Put plainly—any adult has already faced all of the logistical stuff associated with moving abroad. No matter how much the Facebook groups scare you into thinking otherwise—and they did us—getting your Social Security card or renting an apartment follows pretty much the same protocol as it does in the United States. And, in Spain, it’s actually more efficient.
We can split hairs on the logistical stuff people go on about incessantly on social media and YouTube. And I’m not saying you don’t pay close attention to and seriously deal with these things—spotting differences from what you’re used to that might trip you up. Obviously, you do. And I did. But it’s a bit like driving your car on a new road at night. You know the situation—that’s on the autopilot of adult life—but maybe have to look twice at the specifics.
So those earlier questions matter. You need answers to them. But they’re not the hard part.
They don’t tell you whether you’re actually ready.
The fact that you can hire people to handle every one of those logistical questions should tell you all you need to know.
The harder questions—the ones people rarely ask—get at motivation instead of logistics.
For example:
If Trump were overthrown tomorrow, would you go back?
If Gavin Newsom wins in 2028, does the urgency disappear?
If the U.S. swings back toward something resembling stability, do you suddenly feel “home” again?
And if that’s the case—what was the move actually for?
Then there are the questions that force you to confront uncertainty instead of fleeing it:
What happens if Spain takes a hard right turn?
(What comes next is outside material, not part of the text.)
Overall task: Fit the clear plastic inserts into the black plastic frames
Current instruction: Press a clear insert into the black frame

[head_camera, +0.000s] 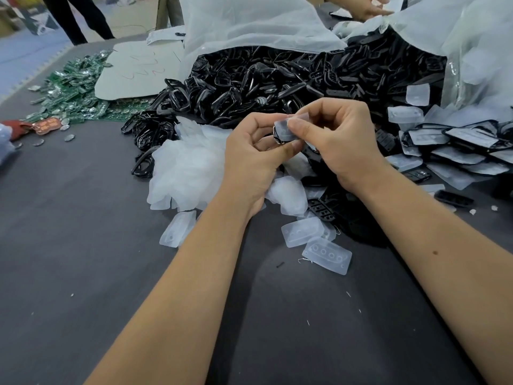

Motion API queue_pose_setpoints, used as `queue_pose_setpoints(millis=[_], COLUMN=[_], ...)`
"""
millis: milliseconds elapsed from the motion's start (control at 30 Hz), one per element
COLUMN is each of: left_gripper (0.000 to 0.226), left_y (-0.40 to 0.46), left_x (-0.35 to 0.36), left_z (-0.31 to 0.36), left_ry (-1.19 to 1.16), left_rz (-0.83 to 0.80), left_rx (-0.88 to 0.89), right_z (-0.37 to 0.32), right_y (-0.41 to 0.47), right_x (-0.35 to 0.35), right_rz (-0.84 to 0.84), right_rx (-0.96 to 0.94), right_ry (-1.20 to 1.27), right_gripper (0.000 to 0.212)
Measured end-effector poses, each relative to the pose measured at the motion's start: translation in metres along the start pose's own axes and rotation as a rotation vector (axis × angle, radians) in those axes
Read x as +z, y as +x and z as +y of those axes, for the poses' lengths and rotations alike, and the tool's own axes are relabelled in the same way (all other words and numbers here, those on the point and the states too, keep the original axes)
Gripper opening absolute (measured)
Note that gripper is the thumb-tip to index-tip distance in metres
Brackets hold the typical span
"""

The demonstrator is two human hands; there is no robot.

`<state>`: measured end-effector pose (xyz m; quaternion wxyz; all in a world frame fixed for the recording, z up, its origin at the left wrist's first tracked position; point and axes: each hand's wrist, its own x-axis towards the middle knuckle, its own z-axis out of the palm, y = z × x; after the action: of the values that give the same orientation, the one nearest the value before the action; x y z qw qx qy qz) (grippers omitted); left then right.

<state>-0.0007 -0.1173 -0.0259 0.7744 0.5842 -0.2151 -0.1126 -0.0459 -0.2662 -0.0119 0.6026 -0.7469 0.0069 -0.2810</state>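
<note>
Grey bench (83,245) carries heaps of black frames (277,76) and clear inserts (183,168). Above them, the left hand (255,151) curls round a black frame (277,136), while the right hand (341,140) pinches a clear insert (284,129) against it, fingers bent.

Both hands meet just in front of the heap of black frames (277,76) spilling from a translucent bag (249,26). The left hand (249,159) and right hand (341,140) together pinch a clear insert (286,129) against a black frame (277,136). Loose clear inserts (327,254) lie on the grey bench (69,245) nearer than the heap; green circuit boards (75,90) lie left of it, assembled pieces (458,145) right.
</note>
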Motion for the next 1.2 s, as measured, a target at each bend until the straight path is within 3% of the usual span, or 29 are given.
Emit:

What if far-right Vox takes power and implements a MAGA-style agenda?
What if immigration policy tightens?
What if public sentiment shifts?
What if the political calm you’re breathing in right now evaporates?
Do you move again?
Do you keep chasing vibes?
Do you keep reorganizing your life every time the temperature changes?
These questions aren’t meant to scare you out of leaving. I left. I’m glad I did.
They’re meant to check whether the move is a sober and clearheaded decision born out of your autonomy or a half-cocked reaction dressed up as resolve that borders on rebellion.
Because there’s a difference between choosing difficulty and outsourcing your judgment to geography.
Living abroad will absolutely change the conditions of your life. It won’t do the work for you. And if what you’re really trying to escape is internal—disorientation, anger, loss of trust, identity wobble—you’ll meet it again soon enough, just in a different language.
This newsletter exists to slow that moment down. Not to tell you what to do—but to help you ask better questions before the story becomes real.
That’s the work. Everything else is logistics.
Paid subscribers support the work that digs into these questions in real time.



Agreed, the usual questions are distractions. Moving to a new place is hard. To a new country is harder. But any positive change requires effort. Positive, repetitive effort. If you think it's about solving your internal problems, that's looking backwards. If you expect to expand and grow, that's looking forward. Certainly there will be new puzzles to solve, and if you aren't looking for new puzzles to solve, what ever are you doing by moving?
If you do want to live somewhere else, whether that is another city in your country or abroad, a couple of things which are worth doing if you can.
Visit the place you thing you want to go to.
Set things up as flexibly as you can. Initially rent don’t buy being the main mantra.
Give yourself options. If you can. I appreciate that this is not always possible.